Previous announcement of 78 per cent efficacy comes under fire
As such, Butantan Institute, the medical centre conducting the trial, has come under fire for only releasing partial data in a previous announcement of the vaccine's efficacy rate.
On Jan. 7, Butantan had initially announced that the efficacy of the vaccine was 78 per cent for "mild-to-severe" cases.
However, it was not clear how Butantan had arrived at such a number and no mention was made of a group of "very mild" cases which had also received the vaccine.

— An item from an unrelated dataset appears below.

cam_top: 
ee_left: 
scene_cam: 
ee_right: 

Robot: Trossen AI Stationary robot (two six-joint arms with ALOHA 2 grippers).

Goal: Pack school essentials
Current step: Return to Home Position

The medical director for clinical research at Butantan, Richard Palacios, subsequently clarified on Jan. 12 that the new figure included data on these "very mild" infections.
Different efficacy rates emerge in Sinovac trials in other countries
In the meantime, different efficacy rates have been reported in the Sinovac vaccine's trials in other countries.
In Dec. 2020, a figure of 91.25 per cent was reported in Turkey while Indonesia reported an efficacy rate of 65.3 per cent.
In addition, only 1,620 people took part in the trial in Indonesia — a sample size too small for meaningful data, Bloomberg further highlighted.
Concern has since been raised that the vaccine trials of Sinovac are not subjected to the same level of scrutiny as Western-produced vaccines.
Indonesia has kicked off vaccination drive with Sinovac
Both Indonesia and Turkey have already ordered the Sinovac vaccine, with Indonesia's President Jokowi Widodo himself receiving a shot, to kick off the country's mass immunisation programme, Nikkei Asian Review reported.
Indonesia has also received 3 million doses of Sinovac which are ready for use and have distributed at least 1.2 million throughout the country as of Jan. 12.
The country aims to vaccinate 181 million people, out of the country's 270 million population, so as to achieve herd immunity.
Sinovac has also been ordered by Singapore
The Sinovac vaccine has also been ordered by Singapore.
Speaking in Parliament on Jan. 4, Health Minister Gan Kim Yong said that more vaccine deliveries from Moderna and Sinovac are expected in the coming months.
However both are still under review, and will have to meet stringent safety and efficacy requirements.
People will also not be able to choose which kind of vaccine they will receive, as this would "unnecessarily complicate" the "already-complex vaccination programme."
As per Gan:
"The allocation of vaccines will largely be based on medical indications of the different vaccines and the suitability of the vaccine for the different population subgroups, as well as availability of the vaccines."